## Your assignment
Go through the entries below. Copy out every line that contains "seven".

## Source information
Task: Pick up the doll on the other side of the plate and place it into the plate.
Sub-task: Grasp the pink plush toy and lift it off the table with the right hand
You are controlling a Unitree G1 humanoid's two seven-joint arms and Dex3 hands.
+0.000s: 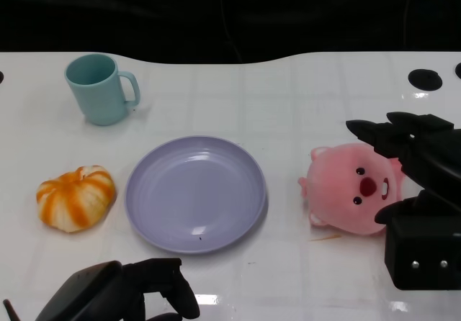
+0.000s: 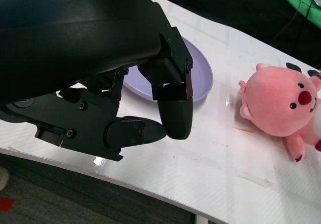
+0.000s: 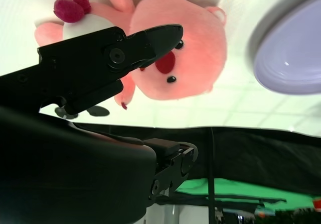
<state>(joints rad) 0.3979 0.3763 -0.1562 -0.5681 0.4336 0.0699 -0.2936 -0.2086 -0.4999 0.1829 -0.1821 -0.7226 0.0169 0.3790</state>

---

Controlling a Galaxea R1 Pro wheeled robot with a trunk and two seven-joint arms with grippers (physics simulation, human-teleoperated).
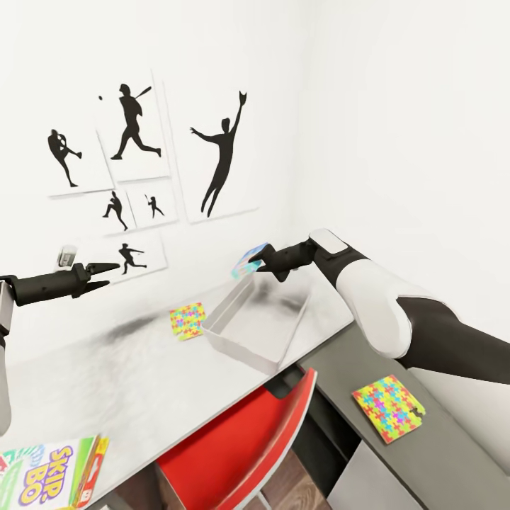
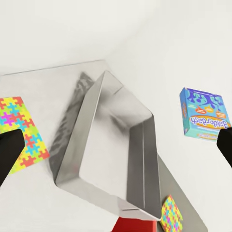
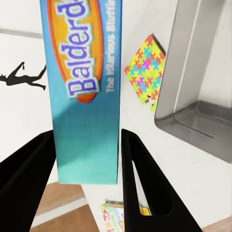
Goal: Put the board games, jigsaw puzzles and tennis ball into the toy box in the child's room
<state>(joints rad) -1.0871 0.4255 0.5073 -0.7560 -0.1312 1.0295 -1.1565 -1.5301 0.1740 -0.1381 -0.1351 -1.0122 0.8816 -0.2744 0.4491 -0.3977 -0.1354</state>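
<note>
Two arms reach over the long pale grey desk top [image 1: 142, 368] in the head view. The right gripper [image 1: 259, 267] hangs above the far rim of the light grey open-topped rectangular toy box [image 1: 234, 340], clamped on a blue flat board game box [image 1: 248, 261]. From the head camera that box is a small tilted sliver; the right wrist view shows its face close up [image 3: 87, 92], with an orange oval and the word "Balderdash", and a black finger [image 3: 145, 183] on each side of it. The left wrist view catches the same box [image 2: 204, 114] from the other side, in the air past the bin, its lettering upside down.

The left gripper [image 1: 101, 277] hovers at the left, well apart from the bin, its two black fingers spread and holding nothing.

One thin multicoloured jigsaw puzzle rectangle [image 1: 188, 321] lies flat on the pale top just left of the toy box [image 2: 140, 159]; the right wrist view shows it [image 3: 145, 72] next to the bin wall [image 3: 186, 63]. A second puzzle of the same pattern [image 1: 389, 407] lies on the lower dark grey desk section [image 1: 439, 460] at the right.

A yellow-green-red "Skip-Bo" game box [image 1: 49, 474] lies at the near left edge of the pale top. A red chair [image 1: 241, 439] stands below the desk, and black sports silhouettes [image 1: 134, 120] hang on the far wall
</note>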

## Written answer
You are controlling a Unitree G1 humanoid's two seven-joint arms and Dex3 hands.
Controlling a Galaxea R1 Pro wheeled robot with a trunk and two seven-joint arms with grippers (physics simulation, human-teleoperated).

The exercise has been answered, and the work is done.